What is really special about this Veech study and the other two mouse ketosis papers is not what they tell us about how to get in to ketosis (or not), it's much more what they tell us about C57BL/6 mice. That's right, C57BL/6 mice.

These mice are very special.

I've long thought that these poor rodents behave, when fed a high fat diet, rather like MSG lesioned, ventromedial hypothalamic lesioned or gold thioglucose lesioned animals. Their VMH breaks. They develop neuronally mediated acute insulin hypersensitivity in their adipocytes, they then abnormally store fat at low levels of insulin, increase eating to compensate for this calorie loss in to adipocytes and eventually develop adipocyte distention induced insulin resistance, which shows as metabolic syndrome.

It is impossible to over emphasise how important these ketosis studies are to C57BL/6 mice.
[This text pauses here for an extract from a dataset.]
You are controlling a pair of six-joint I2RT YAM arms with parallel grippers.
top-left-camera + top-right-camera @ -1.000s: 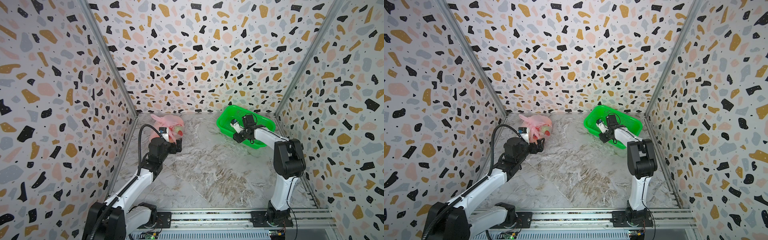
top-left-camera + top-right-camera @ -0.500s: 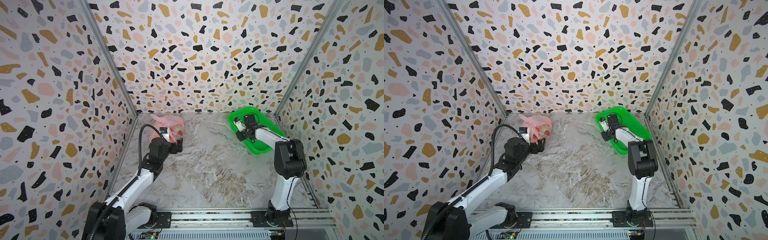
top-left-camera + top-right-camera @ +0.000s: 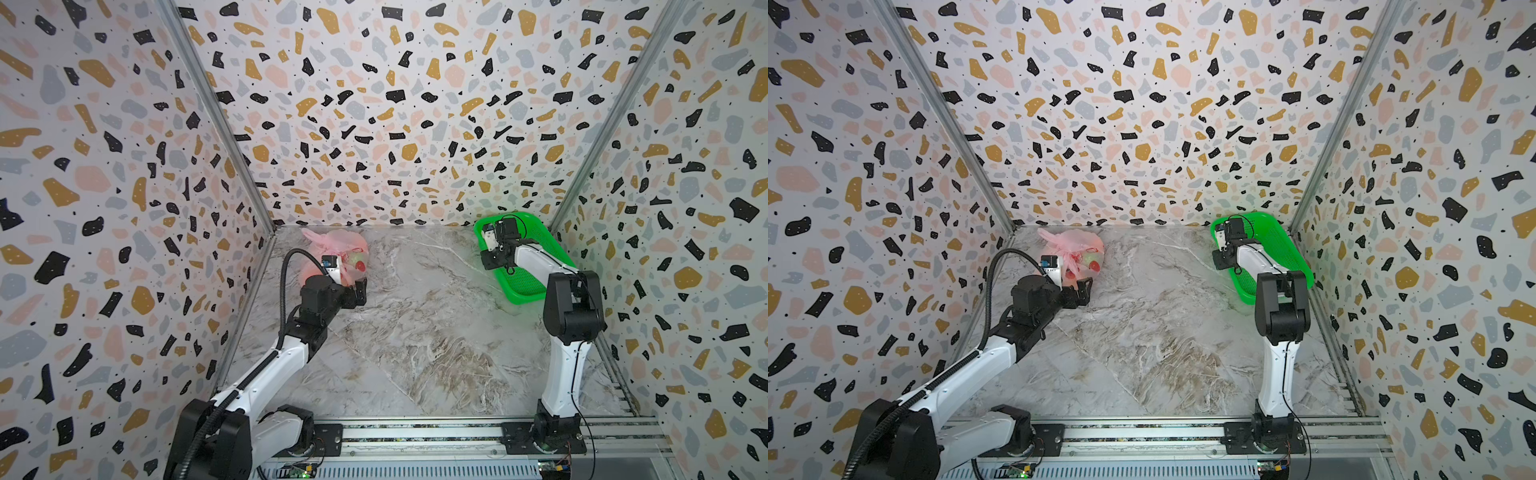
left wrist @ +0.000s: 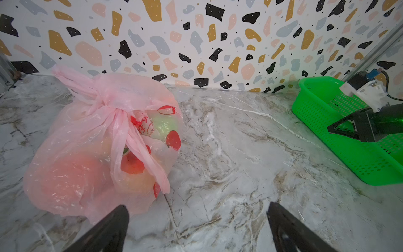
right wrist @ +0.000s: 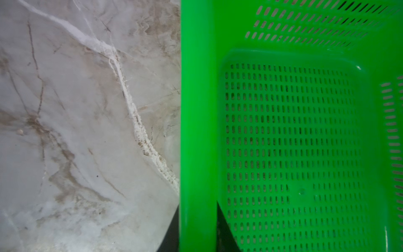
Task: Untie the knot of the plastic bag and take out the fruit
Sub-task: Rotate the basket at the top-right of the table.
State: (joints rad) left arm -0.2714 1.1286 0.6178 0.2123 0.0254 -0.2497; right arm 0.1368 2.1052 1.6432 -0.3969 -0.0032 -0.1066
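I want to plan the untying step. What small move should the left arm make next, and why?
Probably ease the left gripper forward and up toward the knot. Its jaws stand wide open just short of the pink plastic bag, holding nothing, and the knot is still tied on the bag's far upper side. The right gripper is shut on the green basket rim, away from the bag.

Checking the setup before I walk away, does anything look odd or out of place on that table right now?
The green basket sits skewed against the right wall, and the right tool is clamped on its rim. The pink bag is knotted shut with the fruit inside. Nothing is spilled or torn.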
Especially if you happen to be a C57BL/6 mouse.

BUT let's pretend none of us is a C57BL/6 mouse, just imagine you are a Wistar rat on 11% protein added to your traditional diet of neat Crisco (Mmmmm, Crisco, yumeeee). You will be in to ketosis with a beta hydroxybutyrate at 4.8mmol/l, and probably develop another mmol/l of AcA, within days and stay there. Are humans more like C57BL/6 mice or Wistar rats? I have no doubt that a human can damage their VMH by the same process by which they become obese. I doubt very much that this has anything to do with eating fat. Sucrose is much more likely. But even if you are obese and have damaged your VMH while becoming obese, you can still get your BHB over 7mmol/l. It may take some time, or even a little water fasting, but you can do it.
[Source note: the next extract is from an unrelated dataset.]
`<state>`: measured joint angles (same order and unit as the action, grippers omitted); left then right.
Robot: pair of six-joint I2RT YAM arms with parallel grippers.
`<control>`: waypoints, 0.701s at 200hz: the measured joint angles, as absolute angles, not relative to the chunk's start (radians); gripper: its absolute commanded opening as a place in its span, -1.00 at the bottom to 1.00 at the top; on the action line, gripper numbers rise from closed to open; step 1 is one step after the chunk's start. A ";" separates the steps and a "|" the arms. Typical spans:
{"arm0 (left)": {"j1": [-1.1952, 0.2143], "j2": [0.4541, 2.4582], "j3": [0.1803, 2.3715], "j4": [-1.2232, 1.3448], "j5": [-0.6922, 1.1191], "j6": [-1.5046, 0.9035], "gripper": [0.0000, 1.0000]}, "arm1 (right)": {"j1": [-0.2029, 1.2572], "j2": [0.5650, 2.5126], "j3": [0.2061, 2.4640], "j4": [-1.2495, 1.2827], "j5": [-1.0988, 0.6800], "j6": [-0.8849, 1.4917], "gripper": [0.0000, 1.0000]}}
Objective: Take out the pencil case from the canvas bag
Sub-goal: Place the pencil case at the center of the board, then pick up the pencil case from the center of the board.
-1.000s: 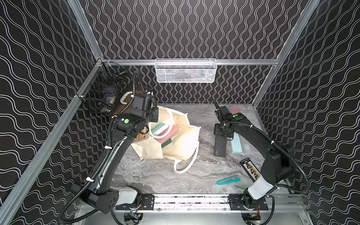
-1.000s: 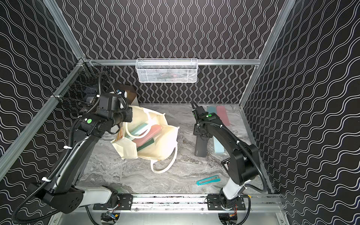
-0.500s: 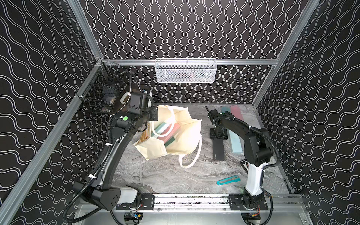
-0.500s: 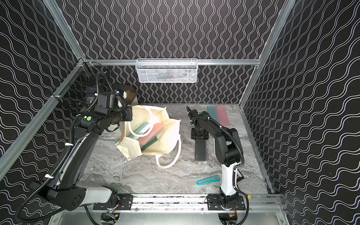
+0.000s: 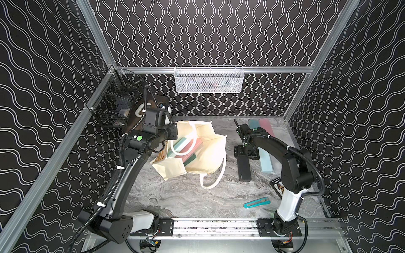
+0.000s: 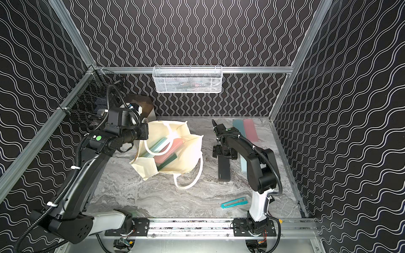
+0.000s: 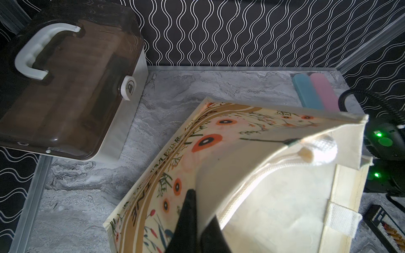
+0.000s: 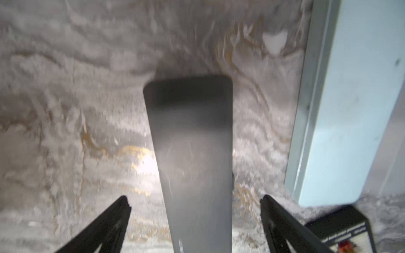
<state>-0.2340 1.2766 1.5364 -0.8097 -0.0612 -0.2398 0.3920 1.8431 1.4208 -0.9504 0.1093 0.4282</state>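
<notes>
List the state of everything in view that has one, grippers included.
canvas bag: resting on the table, rim lifted, mouth open, cases inside.
left gripper: shut on the canvas bag's rim.
right gripper: open, jaws astride the black case, clear of it.
black case: out of the bag, flat on the table.
brown-lidded box: lid closed.
utility knife: flat on the table, blade state unclear.

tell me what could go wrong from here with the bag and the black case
1. The left tool pinches the canvas bag only at its rim; a slip could drop the fabric over the cases inside.
2. The right tool, jaws open, straddles the black case close beside the light blue case; pulling away low might nudge either.
</notes>
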 measured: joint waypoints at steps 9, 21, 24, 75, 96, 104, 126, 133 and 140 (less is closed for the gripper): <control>-0.234 1.264 1.518 -0.799 -0.057 -0.240 -1.00 | 0.392 1.801 1.375 -0.930 0.093 0.432 0.87; -0.235 1.248 1.496 -0.787 -0.056 -0.239 -1.00 | 0.392 1.750 1.319 -0.903 0.080 0.441 0.87; -0.235 1.244 1.491 -0.785 -0.056 -0.239 -1.00 | 0.392 1.737 1.303 -0.896 0.075 0.446 0.87; -0.239 1.211 1.437 -0.748 -0.046 -0.239 -1.00 | 0.393 1.637 1.117 -0.790 0.036 0.478 0.89; -0.239 1.213 1.437 -0.746 -0.044 -0.239 -1.00 | 0.393 1.645 1.072 -0.778 0.029 0.478 0.89; -0.239 1.214 1.438 -0.743 -0.038 -0.239 -1.00 | 0.393 1.648 1.063 -0.771 0.022 0.478 0.89; -0.239 1.221 1.438 -0.739 -0.030 -0.239 -1.00 | 0.397 1.662 1.056 -0.757 0.013 0.478 0.88; -0.240 1.222 1.438 -0.739 -0.030 -0.239 -1.00 | 0.400 1.669 1.056 -0.753 0.010 0.478 0.88; -0.241 1.224 1.438 -0.738 -0.028 -0.239 -1.00 | 0.403 1.676 1.057 -0.752 0.009 0.478 0.87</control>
<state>-0.2405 1.2240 1.4376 -0.7383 -0.0284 -0.2394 0.4034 1.6760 1.0573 -0.7517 0.0086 0.4778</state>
BTW Crisco induced ketosis is neuroprotective although I'd personally rather do the same with butter!

If you are a human looking to manage Parkinsons you can quite easily get to 6mmol/l of ketones in your bloodstream. You are not a C57BL/6 mouse. You don't even need Crisco, selected Food will do it.

The massive benefit of a ketogenic diet over the "SAD spiked with ketone esters" approach is that ketogenic diets avoid hyperglycaemic episodes. If you think hyperglycaemia is good for neurons you are probably well in to some nasty neurodegenerative disease!

Peter

BTW Apologies for the total lack of contribution to conversation in the comments. I have the choice between the occasional post or trying to get comments answered and a lot of the time neither gets done. Here's the occasional post. Obviously the next step, given time, is back to Veech 1995 where he talks electron transport chain, mitochondrial inner membrane voltages, proton leakage and a whole load more about very basic concepts, some of which are quite fascinating. Including the benefits of insulin. He then is talking in Nick Lane territory. And I hope everyone noticed that Stan has been to Nick Lane's website and has linked to this publication. I just loved this quote about the acetyl CoA pathway:

It's "a free lunch that you're paid to eat," in the words of Everett Shock.

My own light reading at the moment is this one, as a kid I thought tunnel diodes were cool.